2.3 Were you baptised into the name of Paul? (v13b-16)

Christ died for you were you then inducted into Paul's elite club, we're you baptised into membership of St Paul the Apostle.com? No, when a person is baptised the person baptising them is not important rather it is what they are being baptised into that is significant. Baptism associates a person with Christ with his death, burial and resurrection not with the person or church that did the baptising. That's why if God calls you to move to a different place and join a different church you don't have to get baptised again. Call to be Baptised if you haven't.

Paul is nothing he says, in fact he is grateful that he hasn't physically baptised many people only Crispus, Gaius and the household of Stephanas. I'm sure that those were joyful occasions but Paul is thankful that there weren't too many so that the issue isn't confused, so that people don't go around like they're holding a golden ticket saying; 'Hey Paul baptised me, I turn left when I come in to church straight into first-class'. Paul's ministry wasn't about how many people he could've claimed to have baptised, no it was about how clearly he was able to point people away from him, their teacher to their saviour – Jesus as he goes on to explain in v17.

2.4 Christ did not send me to baptise but to preach the gospel (v17)

Wow Paul sure seems down on Baptisms today, maybe he didn't like getting wet. Paul isn't down on Baptism but he is terrified that the Corinthians would divide over him as if he were their saviour and not Jesus. Paul didn't come to Corinth to gain a reputation for himself through baptising as many people as possible into his club. No Paul's aim and passion was to preach Christ crucified.

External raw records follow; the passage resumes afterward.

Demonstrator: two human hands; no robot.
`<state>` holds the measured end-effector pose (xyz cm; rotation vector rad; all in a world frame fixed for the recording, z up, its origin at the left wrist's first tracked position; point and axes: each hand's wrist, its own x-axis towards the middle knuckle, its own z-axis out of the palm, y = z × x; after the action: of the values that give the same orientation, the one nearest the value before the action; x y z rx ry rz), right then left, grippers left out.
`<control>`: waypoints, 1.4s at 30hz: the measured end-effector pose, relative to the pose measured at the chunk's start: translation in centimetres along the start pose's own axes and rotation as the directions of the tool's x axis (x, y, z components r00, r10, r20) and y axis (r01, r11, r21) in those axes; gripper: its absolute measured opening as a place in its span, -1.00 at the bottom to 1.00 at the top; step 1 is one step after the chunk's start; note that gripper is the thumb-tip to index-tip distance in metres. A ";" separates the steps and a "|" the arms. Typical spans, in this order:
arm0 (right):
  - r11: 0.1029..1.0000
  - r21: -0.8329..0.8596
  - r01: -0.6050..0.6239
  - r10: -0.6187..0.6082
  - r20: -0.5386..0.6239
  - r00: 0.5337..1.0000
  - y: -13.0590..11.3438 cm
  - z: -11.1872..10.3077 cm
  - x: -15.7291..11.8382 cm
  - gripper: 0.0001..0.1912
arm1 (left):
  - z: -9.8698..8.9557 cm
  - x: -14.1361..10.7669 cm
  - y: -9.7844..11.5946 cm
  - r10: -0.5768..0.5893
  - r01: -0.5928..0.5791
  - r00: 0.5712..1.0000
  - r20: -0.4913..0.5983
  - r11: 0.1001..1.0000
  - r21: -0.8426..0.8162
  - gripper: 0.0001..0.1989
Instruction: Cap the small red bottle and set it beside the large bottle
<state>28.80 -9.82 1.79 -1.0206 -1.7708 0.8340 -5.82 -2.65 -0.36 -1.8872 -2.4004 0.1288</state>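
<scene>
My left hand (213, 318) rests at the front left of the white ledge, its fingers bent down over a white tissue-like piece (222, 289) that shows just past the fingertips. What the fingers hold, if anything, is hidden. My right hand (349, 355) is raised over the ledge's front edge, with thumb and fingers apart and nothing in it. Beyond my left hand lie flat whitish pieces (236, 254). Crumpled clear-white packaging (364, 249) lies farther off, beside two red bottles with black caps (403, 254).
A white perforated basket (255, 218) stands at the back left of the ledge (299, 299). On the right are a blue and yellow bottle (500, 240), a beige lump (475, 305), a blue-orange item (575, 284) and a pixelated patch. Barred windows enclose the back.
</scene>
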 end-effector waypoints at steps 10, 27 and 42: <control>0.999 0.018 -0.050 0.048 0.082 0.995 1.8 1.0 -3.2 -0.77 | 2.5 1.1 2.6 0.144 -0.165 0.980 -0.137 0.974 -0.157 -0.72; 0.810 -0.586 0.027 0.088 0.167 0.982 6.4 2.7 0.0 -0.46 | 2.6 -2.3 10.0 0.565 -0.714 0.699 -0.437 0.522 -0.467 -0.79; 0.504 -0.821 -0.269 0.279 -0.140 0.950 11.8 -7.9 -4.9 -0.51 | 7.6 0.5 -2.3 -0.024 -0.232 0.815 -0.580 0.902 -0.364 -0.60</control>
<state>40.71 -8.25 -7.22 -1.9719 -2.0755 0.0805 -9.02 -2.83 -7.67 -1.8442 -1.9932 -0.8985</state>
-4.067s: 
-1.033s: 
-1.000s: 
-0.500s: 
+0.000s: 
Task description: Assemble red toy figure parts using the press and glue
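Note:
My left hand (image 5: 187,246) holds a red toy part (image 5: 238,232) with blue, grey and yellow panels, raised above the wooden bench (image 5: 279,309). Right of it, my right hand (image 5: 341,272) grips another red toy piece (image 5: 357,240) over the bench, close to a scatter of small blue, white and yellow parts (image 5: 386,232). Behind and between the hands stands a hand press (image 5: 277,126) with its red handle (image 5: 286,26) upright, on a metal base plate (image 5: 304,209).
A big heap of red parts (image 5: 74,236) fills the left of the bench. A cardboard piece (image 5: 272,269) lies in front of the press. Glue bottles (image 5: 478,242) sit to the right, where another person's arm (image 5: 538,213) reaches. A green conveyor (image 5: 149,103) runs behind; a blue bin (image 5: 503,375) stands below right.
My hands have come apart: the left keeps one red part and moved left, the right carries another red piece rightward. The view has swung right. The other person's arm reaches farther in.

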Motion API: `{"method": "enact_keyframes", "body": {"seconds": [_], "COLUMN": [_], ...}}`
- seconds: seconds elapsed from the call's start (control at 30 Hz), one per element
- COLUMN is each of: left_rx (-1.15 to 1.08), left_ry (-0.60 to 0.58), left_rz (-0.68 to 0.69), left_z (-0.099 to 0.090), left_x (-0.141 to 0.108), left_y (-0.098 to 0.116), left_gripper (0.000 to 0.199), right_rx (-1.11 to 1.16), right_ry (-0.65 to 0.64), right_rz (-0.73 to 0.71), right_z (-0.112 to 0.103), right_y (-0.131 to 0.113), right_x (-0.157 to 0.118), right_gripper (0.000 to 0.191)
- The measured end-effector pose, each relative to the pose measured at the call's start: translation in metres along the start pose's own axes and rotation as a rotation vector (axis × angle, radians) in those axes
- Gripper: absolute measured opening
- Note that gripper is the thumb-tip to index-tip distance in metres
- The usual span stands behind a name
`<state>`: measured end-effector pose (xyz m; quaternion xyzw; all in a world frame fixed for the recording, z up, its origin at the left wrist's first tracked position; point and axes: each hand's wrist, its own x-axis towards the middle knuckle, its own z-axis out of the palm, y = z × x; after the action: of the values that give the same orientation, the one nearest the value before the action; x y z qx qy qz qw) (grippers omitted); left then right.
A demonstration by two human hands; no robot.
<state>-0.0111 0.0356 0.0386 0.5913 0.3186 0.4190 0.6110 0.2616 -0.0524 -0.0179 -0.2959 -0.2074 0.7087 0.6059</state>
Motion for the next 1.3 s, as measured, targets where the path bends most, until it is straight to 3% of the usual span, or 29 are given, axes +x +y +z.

Paul wants the Corinthians to be in no doubt, he does not come 'with words of human wisdom' – why? – 'lest the cross of Christ be emptied of its power' Paul wants to make it clear - he has no power to save, nor even to convince by his speaking of the need to be saved. No it is the cross which contains the power of salvation. It is God who deserves the glory not Paul or any other teacher. Paul will return to this subject in chapter 3, summarising like this in v5-7;

5What (he doesn't even dignify himself with a 'who'), after all, is Apollos? And what is Paul? Only servants, through whom you came to believe—as the Lord has assigned to each his task.6I planted the seed, Apollos watered it, but God made it grow.7So neither he who plants nor he who waters is anything, but only God, who makes things grow.


What then have we learned from Paul's treatment of a divided church this morning?

Christians are to aim high for agreement, perfect unity in mind and thought. Not by extreme tolerance of all opinions but by extreme agreement on the truth. How do we start to do this? Firstly by realising that we are already intrinsically one in Christ:

-          He died for us.

-          We were Baptised into his name.

-          The cross, not our teachers, saved us.

We remember that it is the cross which has given us true significance. So we can be mature: seeking to agree on the truth without ripping ourselves apart in the process.

We're going to celebrate those truths that we unite around in the Nicene creed next and then remind ourselves of the unity we have because Christ has saved us as we celebrate communion together shortly. As we share these together let's agree to find our significance in Jesus and to praise him not men together as the various parts of one body – his church.